Essas questões convergem para a opinião de dois terços dos docentes deste trabalho, que consideraram o estudo mais inconsistente e perceberam menor compromisso e participação dos estudantes, levando à necessidade de interferir mais nas aulas e motivá-los durante o período pandêmico. Os professores, ao cobrarem mais, são fundamentais para manter os alunos articulados, com melhor performance e assimilação de conhecimento37),(41.
Ademais, a interação entre docente e discente modificou-se nesse momento educacional. Por isso, a empatia - perceber a necessidade do outro - é uma habilidade essencial para manter as relações interpessoais e superar impasses, de modo a criar um ambiente de solidariedade e confiança para uma aprendizagem efetiva e dialógica66),(67.
Metade dos professores conseguiu continuar com seu papel na educação por metodologia ativa durante o ensino emergencial. O docente é um facilitador da aprendizagem, deve desafiar e promover condições de construção, reflexão e transformação, sendo colaborativo e dando significância ao conhecimento14),(15. Ele acredita na capacidade do discente em ambiente de liberdade e apoio, orientando na tomada de decisões e na definição de prioridade24. A dedicação do professor, em relato de Kawakami et al.59, foi essencial para manter o aprendizado mediado por metodologias ativas durante as aulas remotas.
Metade dos professores considerou a qualidade do ensino remoto semelhante, pois os estudantes estavam preparados e cumpriram as atividades.
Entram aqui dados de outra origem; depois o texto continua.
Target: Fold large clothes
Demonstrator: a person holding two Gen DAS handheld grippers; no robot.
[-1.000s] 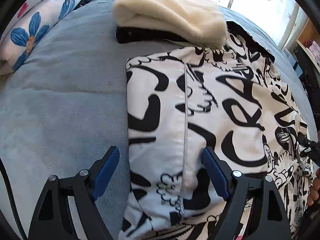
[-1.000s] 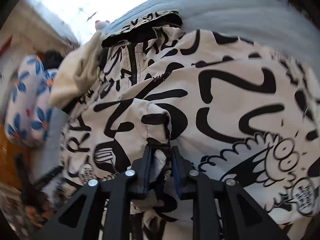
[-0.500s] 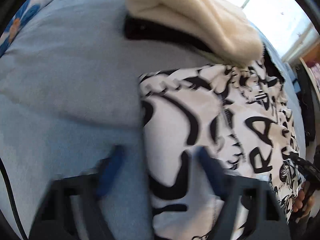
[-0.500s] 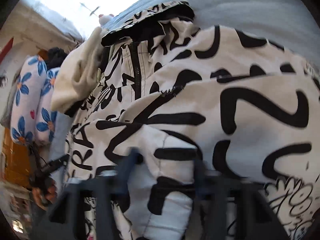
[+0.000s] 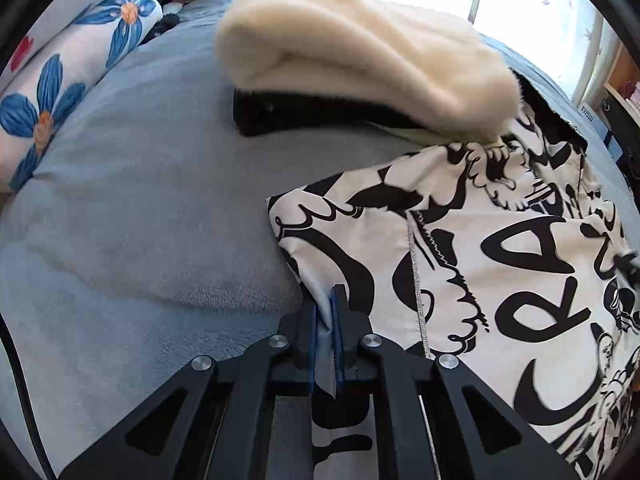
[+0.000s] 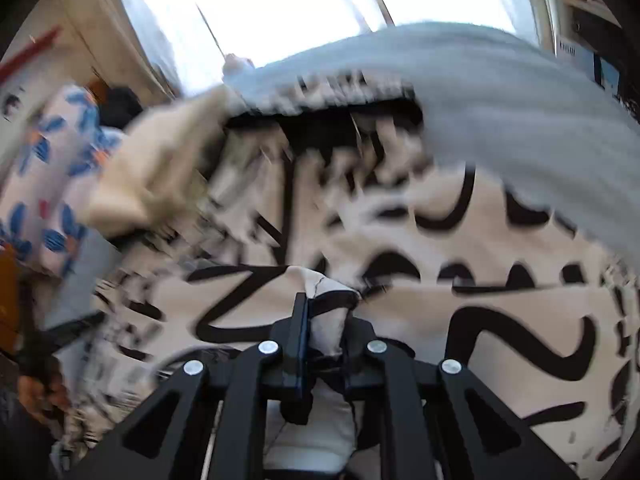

A tecnologia está ampliando as formas de construção de ensino-aprendizagem e trilha novos caminhos para a educação pós-pandemia12),(68),(69. Isso leva à reflexão do filósofo Pierre Lévy70 sobre modernidade: “atualização é a criação, invenção de uma forma a partir de uma configuração dinâmica de forças e finalidades” (p. 16).
CONCLUSÃO
A rápida transição das aulas presenciais para o ensino digital constituiu um desafio para os professores atuantes em metodologias ativas. Esta pesquisa constatou que os docentes exibiram desconfiança na educação emergencial e observaram adversidades que comprometeram o processo de ensino-aprendizagem quanto aos seus meios e fins. Porém, perceberam a necessidade da instauração do ensino remoto para a continuidade dos estudos e reconheceram benefícios e potencialidades para o desenvolvimento de habilidades e a superação de obstáculos. Constatou-se que o comprometimento do estudante influencia na qualidade de ensino e que a mudança de comportamento de alunos e professores modificou a interação entre eles.
Os resultados do estudo são importantes para entender a experiência de professores na educação emergencial em uma faculdade médica mediada por metodologias ativas e suas repercussões. Ao fornecer subsídios para discussões acerca dessa temática, contribui-se para consolidar os aspectos positivos e auxiliar para superar falhas.
Como limite da pesquisa, evidenciam-se a regionalização da amostra e seu contexto específico, podendo diferir da situação de outras universidades. Ademais, o questionário era extenso, e obtiveram-se muitos resultados para serem interpretados, restringindo sua exploração e discussão. Observam-se lacunas para produção de novas pesquisas relativas à educação médica mediada por tecnologias digitais para expandir o conhecimento, sendo também necessário obter a visão dos alunos sobre as aulas remotas.
Situações disruptivas como a pandemia Covid-19 forçam a transformação, de modo a reconfigurar a sociedade. Mudanças estão sendo consolidadas na educação com inovações da tecnologia, estabelecendo-se o digital como um aliado na construção do conhecimento. São essenciais mais capacitações e investimentos para melhor apoiar as atividades pedagógicas a distância e consolidar as metodologias ativas e seus fundamentos nesse processo.